**Assignment**
The copy must match the data word for word and contain no pictures.

**Given data**
__________

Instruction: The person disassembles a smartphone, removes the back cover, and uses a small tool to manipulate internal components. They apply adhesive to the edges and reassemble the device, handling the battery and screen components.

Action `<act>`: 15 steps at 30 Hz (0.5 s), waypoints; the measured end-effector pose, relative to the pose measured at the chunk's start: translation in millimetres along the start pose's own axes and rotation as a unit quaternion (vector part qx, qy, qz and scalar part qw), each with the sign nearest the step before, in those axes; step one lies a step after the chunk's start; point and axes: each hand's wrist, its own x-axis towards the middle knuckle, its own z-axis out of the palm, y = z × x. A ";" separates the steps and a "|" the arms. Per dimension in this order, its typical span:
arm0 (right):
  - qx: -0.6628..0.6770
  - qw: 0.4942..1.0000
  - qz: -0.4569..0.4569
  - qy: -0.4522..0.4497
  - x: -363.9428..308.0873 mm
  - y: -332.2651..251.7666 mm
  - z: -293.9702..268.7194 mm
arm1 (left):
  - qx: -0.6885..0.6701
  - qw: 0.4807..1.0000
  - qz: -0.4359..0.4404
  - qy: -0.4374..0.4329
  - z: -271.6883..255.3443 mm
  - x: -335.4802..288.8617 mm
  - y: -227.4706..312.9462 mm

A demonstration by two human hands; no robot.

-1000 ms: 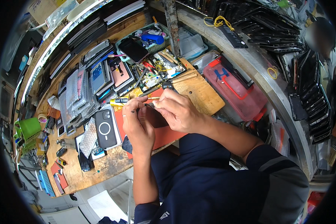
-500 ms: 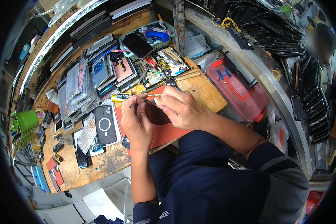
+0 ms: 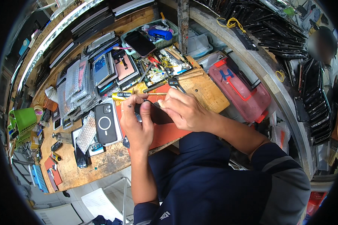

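Head view: left hand (image 3: 136, 122) gripped a dark piece (image 3: 160, 117), partly hidden; right hand (image 3: 184, 110) pinched together, contents unclear; a yellow tube (image 3: 121, 95) and black phone case (image 3: 104, 134) lay nearby.

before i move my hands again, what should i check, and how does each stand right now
1. Bare left hand has a firm grip: cannot tell; what it touches is mostly hidden.
2. Bare right hand holds something: cannot tell; it is bunched closed.
3. Dark flat piece between the hands fully in sight: not ok; the hands cover part of it.
4. Black phone case with white ring apart from the left hand: ok, to its left.
5. Translucent red plastic box apart from the right hand: ok, to its right.
6. Yellow tube with black label apart from the left hand: cannot tell.
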 end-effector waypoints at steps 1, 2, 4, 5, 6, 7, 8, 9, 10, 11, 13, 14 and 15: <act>0.000 1.000 -0.004 0.006 -0.5 -0.9 0.5 | 0.009 1.000 0.002 0.001 0.2 0.4 1.3; 0.001 1.000 -0.007 0.012 -0.7 -1.4 0.9 | 0.018 1.000 0.005 0.001 0.6 1.1 2.8; 0.004 1.000 -0.008 0.016 -0.8 -3.1 0.8 | 0.019 1.000 -0.002 0.002 0.8 1.3 4.7; 0.005 1.000 -0.009 0.017 -1.3 -3.6 0.8 | 0.010 1.000 -0.012 0.004 1.0 1.1 5.2; 0.001 1.000 -0.010 0.015 -1.4 -4.0 0.9 | 0.003 1.000 -0.020 0.006 0.9 1.4 6.0; -0.003 1.000 -0.011 0.014 -1.7 -4.3 0.8 | -0.002 1.000 -0.013 0.015 1.7 1.4 5.7; -0.008 1.000 -0.012 0.012 -2.1 -4.7 0.9 | -0.006 1.000 -0.006 0.024 3.2 0.9 4.6; -0.009 1.000 -0.015 0.015 -2.5 -4.4 1.4 | -0.011 0.999 0.002 0.033 4.6 1.2 3.5; -0.010 1.000 -0.018 0.018 -3.7 -3.7 2.6 | -0.014 0.999 0.007 0.040 5.7 1.3 2.2; -0.010 0.999 -0.021 0.022 -4.5 -3.3 3.6 | -0.017 0.999 0.012 0.048 6.4 1.5 0.6; -0.004 1.000 -0.014 0.016 -7.1 -2.8 4.1 | -0.017 0.999 0.006 0.050 6.3 1.6 -1.1; -0.001 1.000 -0.010 0.014 -8.5 -2.6 4.5 | -0.013 0.999 -0.004 0.047 4.3 2.6 -1.9; -0.005 1.000 -0.007 0.005 -11.7 -1.8 5.7 | -0.009 0.999 -0.013 0.045 1.9 4.0 -3.1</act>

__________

**Solution to this task**
Instruction: The person disassembles a smartphone, removes the back cover, and uses a small tool to manipulate internal components. They apply adhesive to the edges and reassemble the device, handling the battery and screen components.

Action `<act>`: 15 steps at 30 Hz (0.5 s), waypoints; the measured end-effector pose, relative to the pose measured at the chunk's start: translation in millimetres along the start pose's own axes and rotation as a unit quaternion (vector part qx, qy, qz and scalar part qw), each with the sign nearest the step before, in those axes; step one lies a step after the chunk's start; point and axes: each hand's wrist, its own x-axis towards the middle knuckle, its own z-axis out of the palm, y = z × x. A ";" separates the steps and a "|" the arms. Per dimension in this order, its typical span:
arm0 (right):
  - qx: -0.6628..0.6770
  - qw: 0.4942..1.0000
  - qz: -0.4569..0.4569
  - qy: -0.4522..0.4497
  - x: -363.9428..308.0873 mm
  - y: -332.2651..251.7666 mm
  - z: -293.9702..268.7194 mm
arm1 (left):
  - qx: -0.6885..0.6701
  - qw: 0.4807..1.0000
  - qz: -0.4359..0.4404
  - qy: -0.4374..0.4329
  - z: -271.6883..255.3443 mm
  - x: -335.4802..288.8617 mm
  - y: -227.4706..312.9462 mm

A demonstration by two human hands; no robot.

-1000 ms: 
-500 ms: 
+0 ms: 

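Head view: left hand (image 3: 136, 122) gripped a dark piece (image 3: 160, 117), partly hidden; right hand (image 3: 184, 110) pinched together, contents unclear; a yellow tube (image 3: 121, 95) and black phone case (image 3: 104, 134) lay nearby.

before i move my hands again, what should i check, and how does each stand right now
1. Bare left hand has a firm grip: cannot tell; what it touches is mostly hidden.
2. Bare right hand holds something: cannot tell; it is bunched closed.
3. Dark flat piece between the hands fully in sight: not ok; the hands cover part of it.
4. Black phone case with white ring apart from the left hand: ok, to its left.
5. Translucent red plastic box apart from the right hand: ok, to its right.
6. Yellow tube with black label apart from the left hand: cannot tell.
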 end-effector waypoints at steps 1, 2, 4, 5, 6, 7, 8, 9, 10, 11, 13, 14 and 15: <act>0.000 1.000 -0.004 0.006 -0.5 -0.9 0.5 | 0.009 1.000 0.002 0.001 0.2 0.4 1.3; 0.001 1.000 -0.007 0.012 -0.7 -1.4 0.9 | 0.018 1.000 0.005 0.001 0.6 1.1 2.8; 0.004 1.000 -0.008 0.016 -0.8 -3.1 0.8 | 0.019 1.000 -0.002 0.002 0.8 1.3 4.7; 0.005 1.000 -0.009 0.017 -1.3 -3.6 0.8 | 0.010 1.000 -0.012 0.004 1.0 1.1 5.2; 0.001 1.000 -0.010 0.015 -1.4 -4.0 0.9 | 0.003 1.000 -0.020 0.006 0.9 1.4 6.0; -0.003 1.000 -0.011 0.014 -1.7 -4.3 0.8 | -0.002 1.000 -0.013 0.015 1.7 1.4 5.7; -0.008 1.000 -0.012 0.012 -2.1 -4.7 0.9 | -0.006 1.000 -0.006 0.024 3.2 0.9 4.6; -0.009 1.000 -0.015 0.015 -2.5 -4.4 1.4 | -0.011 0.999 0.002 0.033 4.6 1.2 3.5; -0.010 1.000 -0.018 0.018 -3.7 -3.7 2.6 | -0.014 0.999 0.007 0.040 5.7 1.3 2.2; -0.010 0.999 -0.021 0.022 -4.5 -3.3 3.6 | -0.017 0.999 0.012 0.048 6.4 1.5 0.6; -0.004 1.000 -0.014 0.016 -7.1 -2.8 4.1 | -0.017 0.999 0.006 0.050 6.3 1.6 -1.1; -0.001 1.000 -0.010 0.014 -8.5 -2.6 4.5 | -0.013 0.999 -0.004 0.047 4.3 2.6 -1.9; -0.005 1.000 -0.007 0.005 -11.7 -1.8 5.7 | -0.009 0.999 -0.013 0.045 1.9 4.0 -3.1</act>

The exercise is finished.